Required work:
Nothing more is wanted than an exact repeat of the data below.
——
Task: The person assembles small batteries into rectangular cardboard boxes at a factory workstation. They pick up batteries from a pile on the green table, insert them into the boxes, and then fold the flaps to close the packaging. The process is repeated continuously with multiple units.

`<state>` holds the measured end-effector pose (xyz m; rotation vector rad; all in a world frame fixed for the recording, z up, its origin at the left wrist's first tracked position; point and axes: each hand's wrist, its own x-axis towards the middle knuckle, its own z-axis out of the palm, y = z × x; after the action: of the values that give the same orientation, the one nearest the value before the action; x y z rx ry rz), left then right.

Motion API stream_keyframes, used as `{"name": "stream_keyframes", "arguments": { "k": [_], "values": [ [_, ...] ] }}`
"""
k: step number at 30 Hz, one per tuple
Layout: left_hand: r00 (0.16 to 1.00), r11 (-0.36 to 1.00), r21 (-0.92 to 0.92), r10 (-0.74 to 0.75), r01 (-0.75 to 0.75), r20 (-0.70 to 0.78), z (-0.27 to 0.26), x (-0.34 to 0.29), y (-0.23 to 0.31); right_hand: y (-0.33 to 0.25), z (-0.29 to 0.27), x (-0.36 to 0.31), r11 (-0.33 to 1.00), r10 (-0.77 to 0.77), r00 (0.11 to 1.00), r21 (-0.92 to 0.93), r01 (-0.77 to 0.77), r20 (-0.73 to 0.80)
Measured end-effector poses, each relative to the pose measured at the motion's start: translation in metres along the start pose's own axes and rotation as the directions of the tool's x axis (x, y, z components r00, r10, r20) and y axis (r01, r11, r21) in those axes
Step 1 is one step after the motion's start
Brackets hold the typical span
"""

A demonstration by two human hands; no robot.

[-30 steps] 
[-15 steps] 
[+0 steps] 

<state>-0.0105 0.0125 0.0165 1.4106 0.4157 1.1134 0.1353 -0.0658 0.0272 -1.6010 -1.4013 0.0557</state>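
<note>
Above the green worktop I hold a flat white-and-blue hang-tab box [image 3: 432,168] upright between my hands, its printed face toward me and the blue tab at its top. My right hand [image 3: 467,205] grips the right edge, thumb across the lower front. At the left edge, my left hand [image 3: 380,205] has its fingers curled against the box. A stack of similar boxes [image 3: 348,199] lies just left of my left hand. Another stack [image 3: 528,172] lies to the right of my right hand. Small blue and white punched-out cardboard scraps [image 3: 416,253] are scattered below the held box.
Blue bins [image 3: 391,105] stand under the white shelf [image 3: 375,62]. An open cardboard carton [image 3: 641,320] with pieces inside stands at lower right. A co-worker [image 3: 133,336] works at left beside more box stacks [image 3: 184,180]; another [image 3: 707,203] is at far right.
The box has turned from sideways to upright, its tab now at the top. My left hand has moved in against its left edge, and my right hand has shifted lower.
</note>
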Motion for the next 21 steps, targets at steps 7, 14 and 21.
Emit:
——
Exercise solution:
Task: The person assembles small batteries into rectangular cardboard boxes at a factory workstation. They pick up batteries from a pile on the green table, insert them into the boxes, and then fold the flaps to close the packaging. The process is repeated continuously with multiple units.

`<state>` holds the measured end-effector pose (xyz m; rotation vector rad; all in a world frame fixed for the recording, z up, its origin at the left wrist's first tracked position; point and axes: each hand's wrist, its own x-axis towards the middle knuckle, its own z-axis out of the palm, y = z × x; after the action: of the values that give the same orientation, the one nearest the value before the action; x y z rx ry rz), left then right.

Motion API stream_keyframes, used as `{"name": "stream_keyframes", "arguments": { "k": [_], "values": [ [_, ...] ] }}`
"""
k: step number at 30 Hz, one per tuple
Layout: left_hand: r00 (0.16 to 1.00), r11 (-0.36 to 1.00), r21 (-0.92 to 0.92), r10 (-0.74 to 0.75), r01 (-0.75 to 0.75), r20 (-0.70 to 0.78), z (-0.27 to 0.26), x (-0.34 to 0.29), y (-0.23 to 0.31); right_hand: y (-0.33 to 0.25), z (-0.29 to 0.27), x (-0.36 to 0.31), r11 (-0.33 to 1.00), r10 (-0.77 to 0.77), r00 (0.11 to 1.00), r21 (-0.92 to 0.93), r01 (-0.77 to 0.77), r20 (-0.73 to 0.80)
Measured end-effector poses, each relative to the pose measured at the motion's start: translation in metres along the start pose's own axes and rotation as the directions of the tool's x axis (x, y, z components r00, r10, r20) and y axis (r01, r11, r21) in those axes
Step 1 is one step after the motion's start
Brackets hold the typical span
"""

A demonstration by two human hands; no robot.

[-30 steps] 
[-15 steps] 
[+0 steps] 

<state>-0.0105 0.0125 0.0165 1.4106 0.4157 1.1134 0.1353 -0.0658 0.0272 -1.6010 -1.4013 0.0557</state>
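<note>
Above the green worktop I hold a flat white-and-blue hang-tab box [image 3: 432,168] upright between my hands, its printed face toward me and the blue tab at its top. My right hand [image 3: 467,205] grips the right edge, thumb across the lower front. At the left edge, my left hand [image 3: 380,205] has its fingers curled against the box. A stack of similar boxes [image 3: 348,199] lies just left of my left hand. Another stack [image 3: 528,172] lies to the right of my right hand. Small blue and white punched-out cardboard scraps [image 3: 416,253] are scattered below the held box.
Blue bins [image 3: 391,105] stand under the white shelf [image 3: 375,62]. An open cardboard carton [image 3: 641,320] with pieces inside stands at lower right. A co-worker [image 3: 133,336] works at left beside more box stacks [image 3: 184,180]; another [image 3: 707,203] is at far right.
The box has turned from sideways to upright, its tab now at the top. My left hand has moved in against its left edge, and my right hand has shifted lower.
</note>
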Motion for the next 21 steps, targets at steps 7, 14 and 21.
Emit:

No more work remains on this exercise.